TASK REQUIREMENTS: When you repeat the entries below, keep each word exactly as it is and drop the pictures.

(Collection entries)
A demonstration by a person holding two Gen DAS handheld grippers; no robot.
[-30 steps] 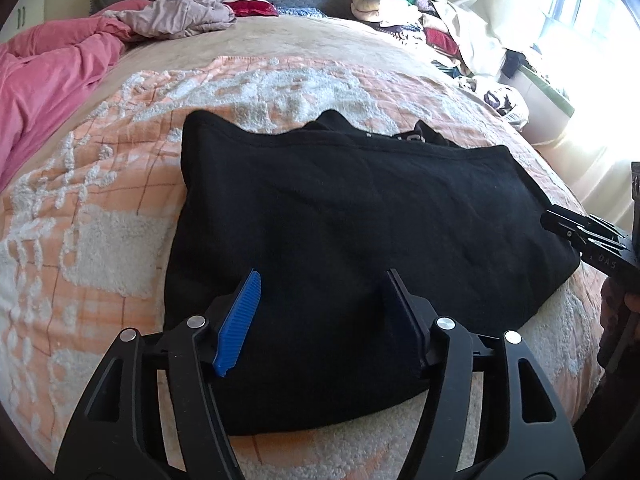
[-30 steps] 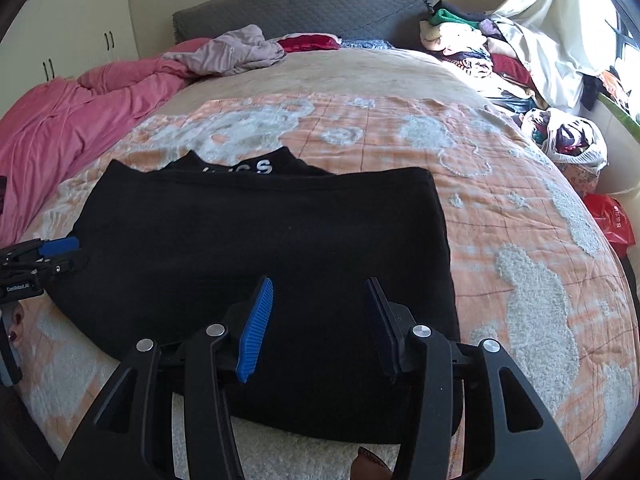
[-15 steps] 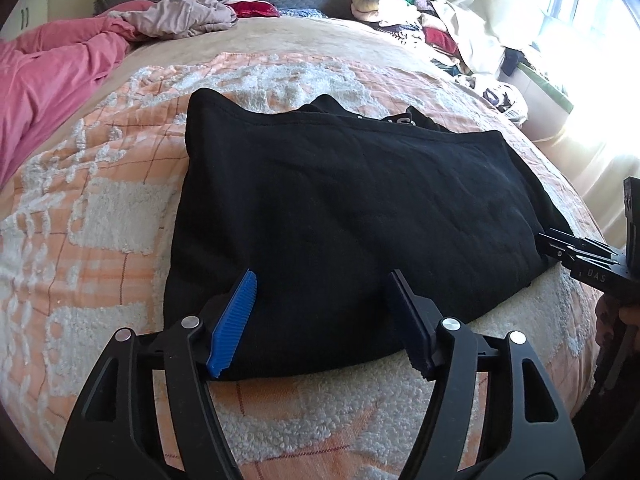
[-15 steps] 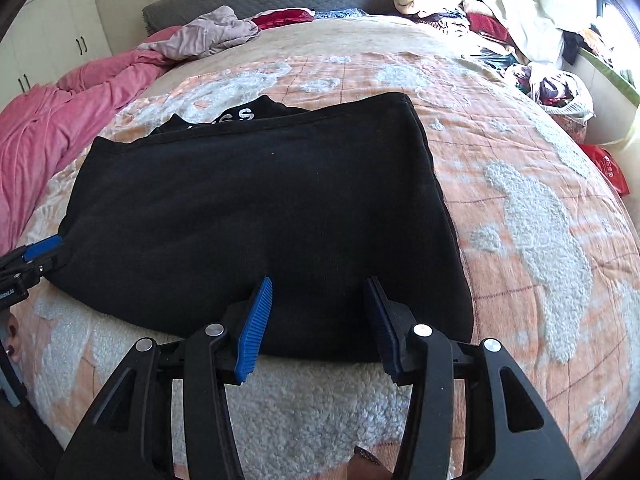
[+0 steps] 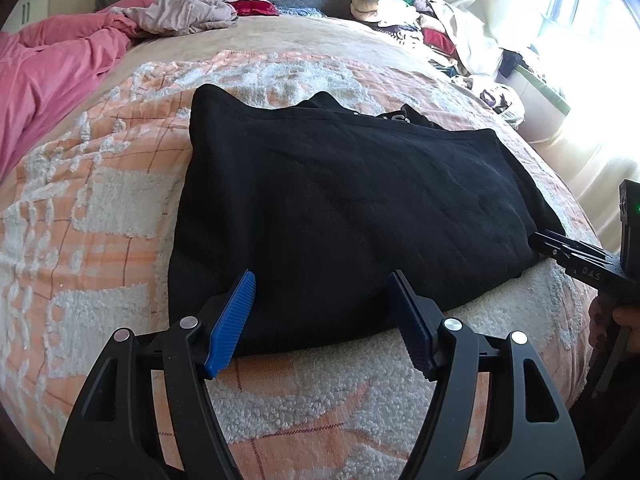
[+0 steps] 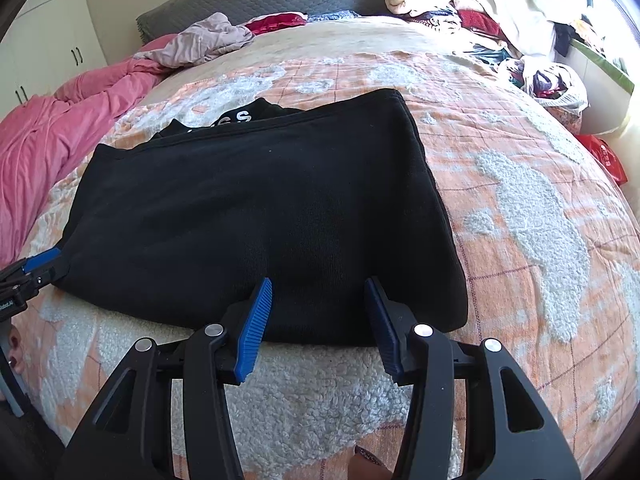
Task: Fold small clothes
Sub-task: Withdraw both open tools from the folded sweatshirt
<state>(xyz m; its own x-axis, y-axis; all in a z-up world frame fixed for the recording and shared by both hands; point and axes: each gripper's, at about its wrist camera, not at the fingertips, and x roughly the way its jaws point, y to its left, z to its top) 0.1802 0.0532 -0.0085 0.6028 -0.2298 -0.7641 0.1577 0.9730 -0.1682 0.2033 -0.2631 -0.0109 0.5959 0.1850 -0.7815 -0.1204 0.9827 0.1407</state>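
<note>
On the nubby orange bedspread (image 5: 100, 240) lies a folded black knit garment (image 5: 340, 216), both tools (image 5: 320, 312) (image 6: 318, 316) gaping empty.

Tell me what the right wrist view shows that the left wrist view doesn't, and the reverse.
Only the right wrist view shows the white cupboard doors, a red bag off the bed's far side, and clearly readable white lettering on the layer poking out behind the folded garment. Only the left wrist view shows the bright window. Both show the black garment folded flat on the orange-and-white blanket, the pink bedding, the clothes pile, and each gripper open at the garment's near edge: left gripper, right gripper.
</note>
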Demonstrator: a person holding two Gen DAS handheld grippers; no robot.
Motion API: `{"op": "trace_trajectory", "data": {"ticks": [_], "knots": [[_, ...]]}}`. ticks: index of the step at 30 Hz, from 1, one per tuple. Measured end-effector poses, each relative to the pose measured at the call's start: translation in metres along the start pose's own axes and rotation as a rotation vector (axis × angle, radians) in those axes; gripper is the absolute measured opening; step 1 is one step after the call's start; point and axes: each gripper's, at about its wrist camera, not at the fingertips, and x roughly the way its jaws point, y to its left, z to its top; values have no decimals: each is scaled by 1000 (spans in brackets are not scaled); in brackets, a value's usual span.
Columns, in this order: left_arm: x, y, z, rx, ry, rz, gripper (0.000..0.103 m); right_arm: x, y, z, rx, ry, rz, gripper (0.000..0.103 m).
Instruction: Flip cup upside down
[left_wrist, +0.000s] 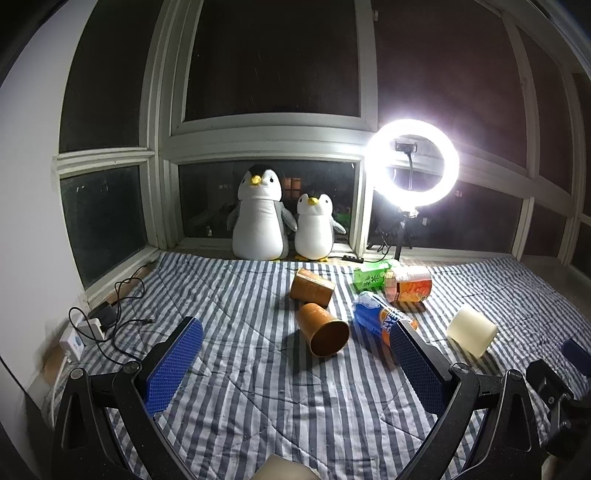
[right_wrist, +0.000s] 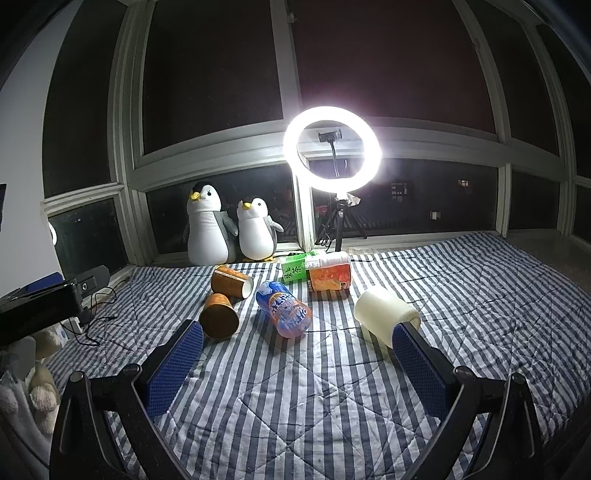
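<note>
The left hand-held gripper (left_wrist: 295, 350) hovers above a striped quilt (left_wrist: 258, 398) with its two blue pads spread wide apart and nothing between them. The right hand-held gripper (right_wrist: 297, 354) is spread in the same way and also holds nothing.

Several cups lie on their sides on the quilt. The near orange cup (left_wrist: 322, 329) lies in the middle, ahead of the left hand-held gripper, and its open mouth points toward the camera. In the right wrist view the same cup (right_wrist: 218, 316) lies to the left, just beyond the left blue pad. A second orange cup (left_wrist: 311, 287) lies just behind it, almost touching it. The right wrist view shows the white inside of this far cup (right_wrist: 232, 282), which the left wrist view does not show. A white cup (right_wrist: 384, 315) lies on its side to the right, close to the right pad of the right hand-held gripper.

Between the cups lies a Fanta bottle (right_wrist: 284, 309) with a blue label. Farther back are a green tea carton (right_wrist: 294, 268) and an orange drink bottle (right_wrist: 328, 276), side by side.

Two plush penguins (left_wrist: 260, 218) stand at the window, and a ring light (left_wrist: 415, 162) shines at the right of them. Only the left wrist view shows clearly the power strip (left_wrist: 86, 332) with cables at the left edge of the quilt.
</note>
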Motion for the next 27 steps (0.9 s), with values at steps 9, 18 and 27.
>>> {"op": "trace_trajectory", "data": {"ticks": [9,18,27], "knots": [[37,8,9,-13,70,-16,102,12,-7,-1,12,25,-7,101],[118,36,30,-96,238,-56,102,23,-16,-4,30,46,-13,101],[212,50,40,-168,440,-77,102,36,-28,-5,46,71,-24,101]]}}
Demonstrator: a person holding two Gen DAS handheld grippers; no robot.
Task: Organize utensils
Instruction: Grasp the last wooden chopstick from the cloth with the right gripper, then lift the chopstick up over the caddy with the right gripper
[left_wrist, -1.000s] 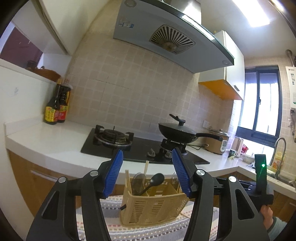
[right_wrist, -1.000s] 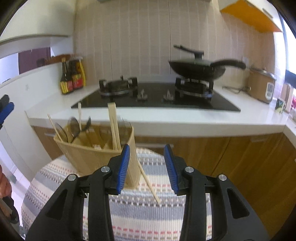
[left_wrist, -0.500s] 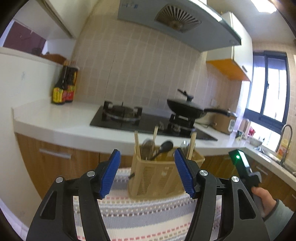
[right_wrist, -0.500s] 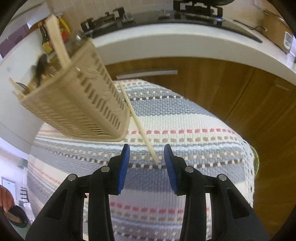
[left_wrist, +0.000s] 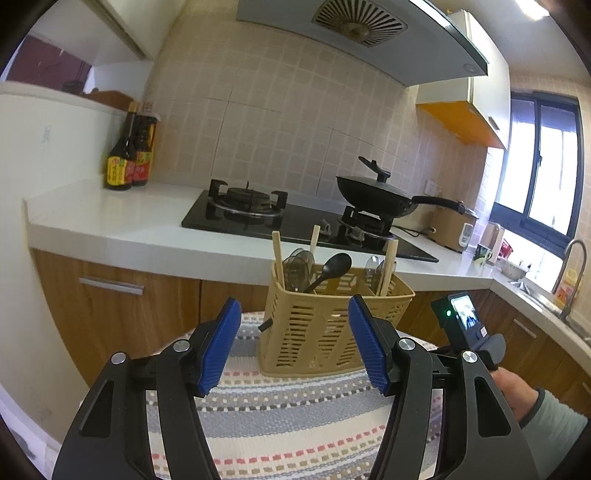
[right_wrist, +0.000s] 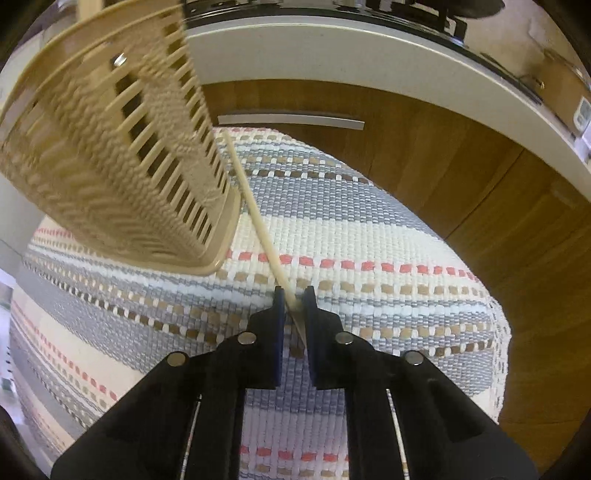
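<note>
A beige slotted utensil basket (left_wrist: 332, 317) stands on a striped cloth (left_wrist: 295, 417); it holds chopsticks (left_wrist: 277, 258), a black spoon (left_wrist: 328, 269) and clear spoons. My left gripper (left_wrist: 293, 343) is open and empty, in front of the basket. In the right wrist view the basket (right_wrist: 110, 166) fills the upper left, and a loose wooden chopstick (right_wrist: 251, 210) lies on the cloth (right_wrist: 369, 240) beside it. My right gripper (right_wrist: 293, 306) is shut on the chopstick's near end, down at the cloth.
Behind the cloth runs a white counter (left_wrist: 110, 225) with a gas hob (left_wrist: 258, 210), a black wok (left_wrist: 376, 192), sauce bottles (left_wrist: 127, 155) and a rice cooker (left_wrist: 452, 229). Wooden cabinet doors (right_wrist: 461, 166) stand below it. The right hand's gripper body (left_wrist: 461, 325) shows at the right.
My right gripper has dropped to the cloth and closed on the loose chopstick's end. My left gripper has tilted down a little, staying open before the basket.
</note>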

ANSWER SECTION:
A demonstration by a person holding two Gen DAS handheld grippers; no robot.
[-30 steps] 
[-30 steps] 
[-15 steps] 
[-15 steps] 
[+0 steps] 
[+0 steps] 
Task: Fold small clothes
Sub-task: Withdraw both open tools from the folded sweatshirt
<state>(xyz m; its own x-axis, y-axis; all in a z-up world frame fixed for the recording and shared by both hands; point and axes: each gripper's, at about its wrist camera, not at the fingertips, and x roughly the way its jaws point, y to its left, z to its top) 0.1802 0.0532 -0.0085 0.6028 -0.2298 -0.7641 0.1577 0.9730 -0.1682 0.2033 -0.2631 -0.0109 0.5959 0.1850 -0.7815 -0.1204 0.9827 0.1407</state>
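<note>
On the nubby orange bedspread (image 5: 100, 240) lies a folded black knit garment (image 5: 340, 216), both tools (image 5: 320, 312) (image 6: 318, 316) gaping empty.

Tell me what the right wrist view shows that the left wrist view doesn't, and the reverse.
Only the right wrist view shows the white cupboard doors, a red bag off the bed's far side, and clearly readable white lettering on the layer poking out behind the folded garment. Only the left wrist view shows the bright window. Both show the black garment folded flat on the orange-and-white blanket, the pink bedding, the clothes pile, and each gripper open at the garment's near edge: left gripper, right gripper.
</note>
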Demonstrator: a person holding two Gen DAS handheld grippers; no robot.
Motion API: `{"op": "trace_trajectory", "data": {"ticks": [_], "knots": [[_, ...]]}}`. ticks: index of the step at 30 Hz, from 1, one per tuple. Measured end-effector poses, each relative to the pose measured at the call's start: translation in metres along the start pose's own axes and rotation as a rotation vector (axis × angle, radians) in those axes; gripper is the absolute measured opening; step 1 is one step after the call's start; point and axes: each gripper's, at about its wrist camera, not at the fingertips, and x roughly the way its jaws point, y to its left, z to its top; values have no decimals: each is scaled by 1000 (spans in brackets are not scaled); in brackets, a value's usual span.
Columns, in this order: left_arm: x, y, z, rx, ry, rz, gripper (0.000..0.103 m); right_arm: x, y, z, rx, ry, rz, gripper (0.000..0.103 m).
Instruction: Flip cup upside down
[left_wrist, +0.000s] 
[right_wrist, +0.000s] 
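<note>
The left hand-held gripper (left_wrist: 295, 350) hovers above a striped quilt (left_wrist: 258, 398) with its two blue pads spread wide apart and nothing between them. The right hand-held gripper (right_wrist: 297, 354) is spread in the same way and also holds nothing.

Several cups lie on their sides on the quilt. The near orange cup (left_wrist: 322, 329) lies in the middle, ahead of the left hand-held gripper, and its open mouth points toward the camera. In the right wrist view the same cup (right_wrist: 218, 316) lies to the left, just beyond the left blue pad. A second orange cup (left_wrist: 311, 287) lies just behind it, almost touching it. The right wrist view shows the white inside of this far cup (right_wrist: 232, 282), which the left wrist view does not show. A white cup (right_wrist: 384, 315) lies on its side to the right, close to the right pad of the right hand-held gripper.

Between the cups lies a Fanta bottle (right_wrist: 284, 309) with a blue label. Farther back are a green tea carton (right_wrist: 294, 268) and an orange drink bottle (right_wrist: 328, 276), side by side.

Two plush penguins (left_wrist: 260, 218) stand at the window, and a ring light (left_wrist: 415, 162) shines at the right of them. Only the left wrist view shows clearly the power strip (left_wrist: 86, 332) with cables at the left edge of the quilt.
</note>
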Motion for the next 27 steps (0.9 s), with values at steps 9, 18 and 27.
>>> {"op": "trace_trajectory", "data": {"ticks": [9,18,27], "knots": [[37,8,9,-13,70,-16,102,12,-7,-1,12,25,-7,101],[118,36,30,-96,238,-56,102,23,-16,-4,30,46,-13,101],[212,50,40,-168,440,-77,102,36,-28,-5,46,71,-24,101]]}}
Demonstrator: a person holding two Gen DAS handheld grippers; no robot.
Task: Organize utensils
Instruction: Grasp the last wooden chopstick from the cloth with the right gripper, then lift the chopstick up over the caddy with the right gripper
[left_wrist, -1.000s] 
[right_wrist, -1.000s] 
[left_wrist, -0.500s] 
[right_wrist, -0.500s] 
[left_wrist, +0.000s] 
[right_wrist, +0.000s] 
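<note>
A beige slotted utensil basket (left_wrist: 332, 317) stands on a striped cloth (left_wrist: 295, 417); it holds chopsticks (left_wrist: 277, 258), a black spoon (left_wrist: 328, 269) and clear spoons. My left gripper (left_wrist: 293, 343) is open and empty, in front of the basket. In the right wrist view the basket (right_wrist: 110, 166) fills the upper left, and a loose wooden chopstick (right_wrist: 251, 210) lies on the cloth (right_wrist: 369, 240) beside it. My right gripper (right_wrist: 293, 306) is shut on the chopstick's near end, down at the cloth.
Behind the cloth runs a white counter (left_wrist: 110, 225) with a gas hob (left_wrist: 258, 210), a black wok (left_wrist: 376, 192), sauce bottles (left_wrist: 127, 155) and a rice cooker (left_wrist: 452, 229). Wooden cabinet doors (right_wrist: 461, 166) stand below it. The right hand's gripper body (left_wrist: 461, 325) shows at the right.
My right gripper has dropped to the cloth and closed on the loose chopstick's end. My left gripper has tilted down a little, staying open before the basket.
</note>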

That finishes the output for this exercise.